29

Why did MySQL remove the query cache feature after version 8.0?

Laurenz Albe
  • 51,298
  • 4
  • 39
  • 69
shaoyihe
  • 447
  • 1
  • 4
  • 8
  • 5
    This was the BEST favor anyone could do for your server's reduction in CPU cycles used every minute. – Wilson Hauck Sep 14 '18 at 16:40
  • @WilsonHauck For small databases, yes. And great when mysql returns are more predictable in cpu/time it takes. However, when a count(*) on a large table can take 2-3 hours to complete query cache could cut that time down to a few milliseconds.
    Man in the middle caches are no replacement, they don't know if the data has changed. Given that it was a near fatal decision for huge databases.
    – John Feb 06 '20 at 13:40
  • @john Post text results of SHOW CREATE TABLE (yourtablename); and I will suggest something that will be well under 2-3 hours to return your row count. – Wilson Hauck Feb 06 '20 at 13:45
  • @WilsonHauck I have dozens such tables on many servers, it barely matters what structure you use. Here an example https://pastebin.com/MHVACAny Fill it up with 1 billion rows and try make a quick count using an index without query caching. With query caching it's a matter of milliseconds without it's probably about half an hour to an hour each count. Now update one of the columns at random places 1 billion times with different values and you'll notice its index degrades down to 4-5 hours (linear performance loss with updates). (the second part is a distinct issue of innodb, no fair here:) – John Feb 06 '20 at 15:57
  • @John What are the results and nnnn sec with this query? SELECT COUNT(scs_id) from x_full; ? – Wilson Hauck Feb 06 '20 at 19:07
  • @WilsonHauck it doesn't play a big role if you use * or a field,I tried literally all of those variants. The best performance happens if I delete indexes and recreate them but it's all in the area of 20+ minutes at best case. I've spent literally hundreds of hours in debugging and trying around with mysql since 5.x including Percona variants (using percona 8.0.18 currently)

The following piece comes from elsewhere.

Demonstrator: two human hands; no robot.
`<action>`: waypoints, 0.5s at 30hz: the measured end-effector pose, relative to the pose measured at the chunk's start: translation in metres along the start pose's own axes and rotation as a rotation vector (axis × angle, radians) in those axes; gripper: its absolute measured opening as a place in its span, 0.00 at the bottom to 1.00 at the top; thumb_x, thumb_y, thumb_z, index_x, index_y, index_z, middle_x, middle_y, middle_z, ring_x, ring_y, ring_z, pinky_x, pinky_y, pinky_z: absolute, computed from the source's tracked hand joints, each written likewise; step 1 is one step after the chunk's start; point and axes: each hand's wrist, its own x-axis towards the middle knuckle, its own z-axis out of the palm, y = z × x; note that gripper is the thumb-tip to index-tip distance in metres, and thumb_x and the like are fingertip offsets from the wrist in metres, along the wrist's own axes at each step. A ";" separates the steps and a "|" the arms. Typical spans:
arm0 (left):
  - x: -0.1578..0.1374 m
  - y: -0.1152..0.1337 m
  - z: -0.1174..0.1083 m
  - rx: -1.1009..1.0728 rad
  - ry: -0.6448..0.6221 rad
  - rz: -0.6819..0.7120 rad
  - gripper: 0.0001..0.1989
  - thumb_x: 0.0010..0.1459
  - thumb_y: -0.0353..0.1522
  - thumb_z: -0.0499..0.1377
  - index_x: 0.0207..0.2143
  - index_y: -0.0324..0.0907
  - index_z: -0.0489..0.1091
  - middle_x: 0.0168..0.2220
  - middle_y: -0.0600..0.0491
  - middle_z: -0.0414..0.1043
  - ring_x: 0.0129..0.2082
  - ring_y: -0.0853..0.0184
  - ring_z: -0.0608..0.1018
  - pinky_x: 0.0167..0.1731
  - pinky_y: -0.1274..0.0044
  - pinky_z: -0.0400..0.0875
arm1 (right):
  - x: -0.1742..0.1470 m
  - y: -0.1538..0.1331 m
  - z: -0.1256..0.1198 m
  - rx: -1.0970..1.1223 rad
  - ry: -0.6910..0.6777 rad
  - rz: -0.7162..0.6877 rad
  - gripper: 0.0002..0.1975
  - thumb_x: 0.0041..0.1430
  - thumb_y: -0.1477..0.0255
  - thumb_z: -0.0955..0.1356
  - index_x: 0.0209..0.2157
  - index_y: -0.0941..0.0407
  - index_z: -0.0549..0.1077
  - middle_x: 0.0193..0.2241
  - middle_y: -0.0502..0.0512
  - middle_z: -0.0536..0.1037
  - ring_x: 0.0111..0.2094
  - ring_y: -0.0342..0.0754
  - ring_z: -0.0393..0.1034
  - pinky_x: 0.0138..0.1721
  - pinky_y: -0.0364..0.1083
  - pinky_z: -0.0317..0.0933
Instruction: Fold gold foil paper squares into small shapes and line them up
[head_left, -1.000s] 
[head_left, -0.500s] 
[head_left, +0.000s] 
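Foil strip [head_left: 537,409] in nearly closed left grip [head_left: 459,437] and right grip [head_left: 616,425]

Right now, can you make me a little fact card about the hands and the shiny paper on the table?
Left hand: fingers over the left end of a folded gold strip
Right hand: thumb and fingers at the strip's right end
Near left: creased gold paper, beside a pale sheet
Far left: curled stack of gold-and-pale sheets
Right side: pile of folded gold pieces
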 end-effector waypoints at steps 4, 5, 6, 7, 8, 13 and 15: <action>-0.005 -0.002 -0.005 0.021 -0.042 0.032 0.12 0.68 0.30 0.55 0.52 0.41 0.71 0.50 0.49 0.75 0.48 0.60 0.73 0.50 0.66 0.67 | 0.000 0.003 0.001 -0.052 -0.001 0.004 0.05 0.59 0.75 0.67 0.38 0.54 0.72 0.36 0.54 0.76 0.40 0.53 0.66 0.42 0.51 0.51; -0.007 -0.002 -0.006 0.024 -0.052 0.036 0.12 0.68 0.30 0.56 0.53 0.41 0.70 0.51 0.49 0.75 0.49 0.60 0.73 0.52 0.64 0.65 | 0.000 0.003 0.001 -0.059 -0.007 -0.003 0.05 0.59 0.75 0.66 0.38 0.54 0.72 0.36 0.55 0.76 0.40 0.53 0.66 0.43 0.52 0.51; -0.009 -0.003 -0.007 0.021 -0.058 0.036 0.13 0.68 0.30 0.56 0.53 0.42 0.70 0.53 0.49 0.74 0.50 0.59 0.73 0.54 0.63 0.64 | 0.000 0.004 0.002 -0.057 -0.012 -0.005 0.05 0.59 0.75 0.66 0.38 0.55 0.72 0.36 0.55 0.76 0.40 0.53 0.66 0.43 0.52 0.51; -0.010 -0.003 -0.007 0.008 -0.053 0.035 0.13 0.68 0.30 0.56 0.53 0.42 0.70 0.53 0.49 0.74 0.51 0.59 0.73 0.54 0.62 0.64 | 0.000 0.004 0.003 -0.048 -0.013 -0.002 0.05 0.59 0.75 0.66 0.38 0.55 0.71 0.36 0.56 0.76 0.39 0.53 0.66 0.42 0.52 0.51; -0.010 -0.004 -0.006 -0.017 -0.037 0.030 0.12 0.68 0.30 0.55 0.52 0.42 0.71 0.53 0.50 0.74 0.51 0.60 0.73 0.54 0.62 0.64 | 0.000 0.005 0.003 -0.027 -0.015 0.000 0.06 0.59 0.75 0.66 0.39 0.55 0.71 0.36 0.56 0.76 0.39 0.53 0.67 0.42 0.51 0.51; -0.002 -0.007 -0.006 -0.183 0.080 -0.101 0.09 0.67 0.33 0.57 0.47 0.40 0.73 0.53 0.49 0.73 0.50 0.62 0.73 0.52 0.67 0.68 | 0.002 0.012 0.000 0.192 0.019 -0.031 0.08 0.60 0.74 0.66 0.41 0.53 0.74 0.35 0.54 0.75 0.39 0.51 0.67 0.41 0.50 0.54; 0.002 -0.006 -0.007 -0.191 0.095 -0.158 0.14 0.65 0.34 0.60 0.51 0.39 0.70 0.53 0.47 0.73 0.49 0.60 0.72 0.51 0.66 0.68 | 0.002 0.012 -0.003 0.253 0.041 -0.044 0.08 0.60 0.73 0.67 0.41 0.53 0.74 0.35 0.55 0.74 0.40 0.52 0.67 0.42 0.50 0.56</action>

    The only way to count this below 5 minutes is to spawn 30 threads, separate the data into 30 id brackets, and sum the results up

    – John Feb 06 '20 at 23:42
  • @WilsonHauck my use cases are all unusual, mysql is mostly designed & tested for shops and small web apps. When you work with billions of data rows you start to find unbelievable performance problems, including a row of performance bugs in Innodb itself (and occasional segfaults, but those are rare).
    The removal of query cache went heavy on me, probably 1000 development hours went into various caching mechanisms. since then. Though query cache was horrible as well, unpredictable and often hard to understand what is going on.
    – John Feb 06 '20 at 23:46
  • @john What is result of SELECT @@innodb_parallel_read_threads on your Percona 8.0.18 ? I have been involved in tuning MySQL on servers with more than 700 Connections per second - so we know it can work with billions of rows, when tuned. – Wilson Hauck Feb 07 '20 at 11:35
  • @WilsonHauck It's currently at 8 I can see great performance on mysql when the indexes are fresh and many connections have to be served, it's got good multi threading reaching easily 500+mb/sec IO read throughput primary key reads are doing "ok" with the newest versions, any other access is horrible.

    The problem is that mysql has low single threaded performance, I've best performance when going for 20-30 threads (manually constructing the query)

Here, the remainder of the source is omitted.